■ WHAT YOU ARE ASKED TO DO: Give back the entire listing verbatim.

━━━━━ SUPPLIED ENTRIES

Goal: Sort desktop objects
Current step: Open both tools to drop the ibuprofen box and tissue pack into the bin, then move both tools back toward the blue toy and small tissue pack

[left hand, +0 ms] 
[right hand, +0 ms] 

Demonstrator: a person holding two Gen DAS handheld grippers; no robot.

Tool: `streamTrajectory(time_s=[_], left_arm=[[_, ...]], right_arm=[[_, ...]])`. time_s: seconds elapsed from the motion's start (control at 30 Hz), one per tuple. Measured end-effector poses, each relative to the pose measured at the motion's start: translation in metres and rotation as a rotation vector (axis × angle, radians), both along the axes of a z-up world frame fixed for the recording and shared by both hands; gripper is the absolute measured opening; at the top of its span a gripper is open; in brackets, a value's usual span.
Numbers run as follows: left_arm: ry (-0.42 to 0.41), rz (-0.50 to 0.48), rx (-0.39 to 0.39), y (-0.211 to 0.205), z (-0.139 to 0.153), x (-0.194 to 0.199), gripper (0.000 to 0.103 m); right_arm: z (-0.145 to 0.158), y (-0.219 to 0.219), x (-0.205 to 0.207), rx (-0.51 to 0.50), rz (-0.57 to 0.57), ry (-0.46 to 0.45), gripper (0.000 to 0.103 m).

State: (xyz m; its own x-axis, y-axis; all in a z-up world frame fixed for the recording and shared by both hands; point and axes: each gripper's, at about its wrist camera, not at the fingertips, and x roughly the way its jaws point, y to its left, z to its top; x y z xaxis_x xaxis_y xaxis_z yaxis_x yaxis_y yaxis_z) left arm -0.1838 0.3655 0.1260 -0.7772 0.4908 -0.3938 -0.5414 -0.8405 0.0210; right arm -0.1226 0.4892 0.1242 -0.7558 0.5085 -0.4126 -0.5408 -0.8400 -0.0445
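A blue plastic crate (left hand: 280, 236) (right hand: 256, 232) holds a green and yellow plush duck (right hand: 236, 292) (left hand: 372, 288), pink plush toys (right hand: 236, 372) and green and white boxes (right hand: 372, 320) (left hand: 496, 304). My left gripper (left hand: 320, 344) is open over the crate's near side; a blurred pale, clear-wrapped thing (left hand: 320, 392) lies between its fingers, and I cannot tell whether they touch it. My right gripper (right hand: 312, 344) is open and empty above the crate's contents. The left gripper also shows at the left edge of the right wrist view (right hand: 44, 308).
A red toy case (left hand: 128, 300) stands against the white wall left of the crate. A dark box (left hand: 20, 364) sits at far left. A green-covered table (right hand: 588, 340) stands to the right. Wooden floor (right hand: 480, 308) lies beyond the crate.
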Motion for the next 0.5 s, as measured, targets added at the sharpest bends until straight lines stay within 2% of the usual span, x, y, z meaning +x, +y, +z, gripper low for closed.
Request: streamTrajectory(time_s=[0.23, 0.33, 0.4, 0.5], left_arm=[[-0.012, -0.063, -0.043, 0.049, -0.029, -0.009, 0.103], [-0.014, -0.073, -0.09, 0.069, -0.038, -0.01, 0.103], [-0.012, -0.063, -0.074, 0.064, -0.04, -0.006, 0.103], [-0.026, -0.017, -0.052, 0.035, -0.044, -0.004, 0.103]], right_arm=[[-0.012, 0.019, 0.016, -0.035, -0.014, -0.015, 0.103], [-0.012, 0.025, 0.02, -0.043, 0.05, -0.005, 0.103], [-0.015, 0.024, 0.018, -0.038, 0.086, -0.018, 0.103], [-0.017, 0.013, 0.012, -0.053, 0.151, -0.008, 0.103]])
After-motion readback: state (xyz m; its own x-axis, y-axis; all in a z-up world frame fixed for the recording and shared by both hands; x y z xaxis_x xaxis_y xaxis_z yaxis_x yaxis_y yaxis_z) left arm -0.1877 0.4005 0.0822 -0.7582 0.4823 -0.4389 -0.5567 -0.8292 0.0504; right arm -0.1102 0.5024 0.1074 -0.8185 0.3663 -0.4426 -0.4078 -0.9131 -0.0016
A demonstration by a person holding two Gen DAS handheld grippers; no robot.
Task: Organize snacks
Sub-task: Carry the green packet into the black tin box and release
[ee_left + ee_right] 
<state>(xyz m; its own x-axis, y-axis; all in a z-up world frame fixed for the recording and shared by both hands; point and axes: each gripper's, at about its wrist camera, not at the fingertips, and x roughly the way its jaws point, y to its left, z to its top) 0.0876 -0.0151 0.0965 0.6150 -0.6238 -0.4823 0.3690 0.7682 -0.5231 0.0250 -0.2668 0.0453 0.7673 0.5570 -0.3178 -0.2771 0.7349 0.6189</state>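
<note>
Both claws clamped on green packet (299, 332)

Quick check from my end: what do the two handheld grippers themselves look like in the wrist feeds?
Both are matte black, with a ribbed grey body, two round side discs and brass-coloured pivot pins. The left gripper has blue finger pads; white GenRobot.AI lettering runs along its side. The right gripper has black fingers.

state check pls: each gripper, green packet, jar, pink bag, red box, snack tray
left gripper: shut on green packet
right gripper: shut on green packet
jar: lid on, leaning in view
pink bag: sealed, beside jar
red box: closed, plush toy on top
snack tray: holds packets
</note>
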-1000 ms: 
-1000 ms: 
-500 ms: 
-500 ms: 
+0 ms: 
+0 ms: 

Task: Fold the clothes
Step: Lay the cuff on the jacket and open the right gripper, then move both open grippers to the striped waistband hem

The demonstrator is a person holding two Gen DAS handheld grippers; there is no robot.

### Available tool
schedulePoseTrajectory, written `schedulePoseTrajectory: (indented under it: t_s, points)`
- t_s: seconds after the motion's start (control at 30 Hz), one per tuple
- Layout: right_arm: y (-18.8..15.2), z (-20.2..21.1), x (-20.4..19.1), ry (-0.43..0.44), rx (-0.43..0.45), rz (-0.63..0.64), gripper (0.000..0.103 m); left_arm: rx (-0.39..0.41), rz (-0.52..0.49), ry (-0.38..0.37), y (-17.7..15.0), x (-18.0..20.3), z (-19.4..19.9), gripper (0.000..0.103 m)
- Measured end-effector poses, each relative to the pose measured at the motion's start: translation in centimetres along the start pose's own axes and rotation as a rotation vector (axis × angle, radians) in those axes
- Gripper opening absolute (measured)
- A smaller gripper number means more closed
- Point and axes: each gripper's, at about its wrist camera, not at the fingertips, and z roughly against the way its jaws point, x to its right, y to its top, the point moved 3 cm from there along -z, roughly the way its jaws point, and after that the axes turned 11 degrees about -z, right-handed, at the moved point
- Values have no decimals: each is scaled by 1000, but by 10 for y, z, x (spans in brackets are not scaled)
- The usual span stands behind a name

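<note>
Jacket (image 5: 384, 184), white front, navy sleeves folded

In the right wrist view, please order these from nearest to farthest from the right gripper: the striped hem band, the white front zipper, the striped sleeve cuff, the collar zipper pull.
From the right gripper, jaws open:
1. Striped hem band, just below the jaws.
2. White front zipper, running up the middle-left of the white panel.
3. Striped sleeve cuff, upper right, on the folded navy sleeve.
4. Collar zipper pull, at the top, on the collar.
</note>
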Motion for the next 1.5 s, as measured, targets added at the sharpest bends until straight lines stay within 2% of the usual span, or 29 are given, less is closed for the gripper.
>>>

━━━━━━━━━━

■ EXERCISE SOLUTION:
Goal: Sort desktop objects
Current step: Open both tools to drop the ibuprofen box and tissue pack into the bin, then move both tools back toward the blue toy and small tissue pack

[left hand, +0 ms] 
[right hand, +0 ms] 

Demonstrator: a person holding two Gen DAS handheld grippers; no robot.

Tool: `streamTrajectory(time_s=[_], left_arm=[[_, ...]], right_arm=[[_, ...]])`. time_s: seconds elapsed from the motion's start (control at 30 Hz), one per tuple. Measured end-effector poses, each relative to the pose measured at the motion's start: translation in metres and rotation as a rotation vector (axis × angle, radians), both along the axes of a z-up world frame fixed for the recording and shared by both hands; gripper is the absolute measured opening; at the top of its span a gripper is open; in brackets, a value's usual span.
Numbers run as follows: left_arm: ry (-0.42 to 0.41), rz (-0.50 to 0.48), rx (-0.39 to 0.39), y (-0.211 to 0.205), z (-0.139 to 0.153), x (-0.194 to 0.199), gripper (0.000 to 0.103 m); right_arm: z (-0.145 to 0.158), y (-0.219 to 0.219), x (-0.205 to 0.207), rx (-0.51 to 0.50), rz (-0.57 to 0.57), ry (-0.46 to 0.45), gripper (0.000 to 0.103 m).

State: (xyz m; its own x-axis, y-axis; all in a z-up world frame fixed for the recording and shared by both hands; point and axes: each gripper's, at about its wrist camera, not at the fingertips, and x roughly the way its jaws point, y to its left, z to its top; x y z xaxis_x xaxis_y xaxis_z yaxis_x yaxis_y yaxis_z) left arm -0.1838 0.3655 0.1260 -0.7772 0.4908 -0.3938 -0.5414 -0.8405 0.0210; right arm -0.1226 0.4892 0.1242 -0.7558 0.5085 -0.4126 -0.5408 -0.8400 -0.0445
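A blue plastic crate (left hand: 280, 236) (right hand: 256, 232) holds a green and yellow plush duck (right hand: 236, 292) (left hand: 372, 288), pink plush toys (right hand: 236, 372) and green and white boxes (right hand: 372, 320) (left hand: 496, 304). My left gripper (left hand: 320, 344) is open over the crate's near side; a blurred pale, clear-wrapped thing (left hand: 320, 392) lies between its fingers, and I cannot tell whether they touch it. My right gripper (right hand: 312, 344) is open and empty above the crate's contents. The left gripper also shows at the left edge of the right wrist view (right hand: 44, 308).
A red toy case (left hand: 128, 300) stands against the white wall left of the crate. A dark box (left hand: 20, 364) sits at far left. A green-covered table (right hand: 588, 340) stands to the right. Wooden floor (right hand: 480, 308) lies beyond the crate.
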Motion for the next 0.5 s, as measured, targets added at the sharpest bends until straight lines stay within 2% of the usual span, x, y, z meaning +x, +y, +z, gripper low for closed.
Request: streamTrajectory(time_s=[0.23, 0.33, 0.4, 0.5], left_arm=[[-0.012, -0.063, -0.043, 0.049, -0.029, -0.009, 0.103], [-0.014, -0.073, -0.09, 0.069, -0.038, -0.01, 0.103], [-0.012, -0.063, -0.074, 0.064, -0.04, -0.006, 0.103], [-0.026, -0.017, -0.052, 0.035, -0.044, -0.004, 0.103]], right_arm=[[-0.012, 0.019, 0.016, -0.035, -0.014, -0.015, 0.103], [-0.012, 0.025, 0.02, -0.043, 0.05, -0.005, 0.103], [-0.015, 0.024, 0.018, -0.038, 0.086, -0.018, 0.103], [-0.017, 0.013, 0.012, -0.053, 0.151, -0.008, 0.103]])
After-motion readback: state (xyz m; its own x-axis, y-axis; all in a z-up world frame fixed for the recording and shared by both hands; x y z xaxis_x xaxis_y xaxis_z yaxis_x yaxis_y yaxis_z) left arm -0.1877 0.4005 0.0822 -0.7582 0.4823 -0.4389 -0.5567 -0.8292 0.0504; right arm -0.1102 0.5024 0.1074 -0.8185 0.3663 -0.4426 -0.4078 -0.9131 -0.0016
A demonstration by a person holding two Gen DAS handheld grippers; no robot.
Task: Organize snacks
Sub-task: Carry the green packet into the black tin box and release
[ee_left + ee_right] 
<state>(xyz m; its own x-axis, y-axis; all in a z-up world frame fixed for the recording and shared by both hands; point and axes: each gripper's, at about its wrist camera, not at the fingertips, and x roughly the way its jaws point, y to its left, z to its top) 0.0876 -0.0151 0.0965 0.6150 -0.6238 -0.4823 0.3690 0.7682 -0.5231 0.0250 -0.2668 0.0453 0.7673 0.5570 -0.3178 -0.2771 0.7349 0.6189</state>
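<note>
Both claws clamped on green packet (299, 332)

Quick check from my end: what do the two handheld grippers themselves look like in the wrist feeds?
Both are matte black, with a ribbed grey body, two round side discs and brass-coloured pivot pins. The left gripper has blue finger pads; white GenRobot.AI lettering runs along its side. The right gripper has black fingers.

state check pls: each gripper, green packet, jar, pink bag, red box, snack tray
left gripper: shut on green packet
right gripper: shut on green packet
jar: lid on, leaning in view
pink bag: sealed, beside jar
red box: closed, plush toy on top
snack tray: holds packets
</note>
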-1000 ms: 
-1000 ms: 
-500 ms: 
-500 ms: 
+0 ms: 
+0 ms: 

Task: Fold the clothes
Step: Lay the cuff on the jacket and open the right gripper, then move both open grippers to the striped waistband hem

The demonstrator is a person holding two Gen DAS handheld grippers; there is no robot.

### Available tool
schedulePoseTrajectory, written `schedulePoseTrajectory: (indented under it: t_s, points)`
- t_s: seconds after the motion's start (control at 30 Hz), one per tuple
- Layout: right_arm: y (-18.8..15.2), z (-20.2..21.1), x (-20.4..19.1), ry (-0.43..0.44), rx (-0.43..0.45), rz (-0.63..0.64), gripper (0.000..0.103 m); left_arm: rx (-0.39..0.41), rz (-0.52..0.49), ry (-0.38..0.37), y (-17.7..15.0), x (-18.0..20.3), z (-19.4..19.9), gripper (0.000..0.103 m)
- Measured end-effector poses, each relative to the pose measured at the motion's start: translation in centimetres along the start pose's own axes and rotation as a rotation vector (axis × angle, radians) in those axes
- Gripper opening absolute (measured)
- A smaller gripper number means more closed
- Point and axes: each gripper's, at about its wrist camera, not at the fingertips, and z roughly against the way its jaws point, x to its right, y to its top, the point moved 3 cm from there along -z, roughly the way its jaws point, and after that the axes turned 11 degrees about -z, right-handed, at the moved point
- Values have no decimals: each is scaled by 1000, but by 10 for y, z, x (spans in brackets are not scaled)
- The usual span stands behind a name

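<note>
Jacket (image 5: 384, 184), white front, navy sleeves folded

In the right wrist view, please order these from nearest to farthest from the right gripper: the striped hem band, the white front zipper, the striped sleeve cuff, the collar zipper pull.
From the right gripper, jaws open:
1. Striped hem band, just below the jaws.
2. White front zipper, running up the middle-left of the white panel.
3. Striped sleeve cuff, upper right, on the folded navy sleeve.
4. Collar zipper pull, at the top, on the collar.
</note>
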Motion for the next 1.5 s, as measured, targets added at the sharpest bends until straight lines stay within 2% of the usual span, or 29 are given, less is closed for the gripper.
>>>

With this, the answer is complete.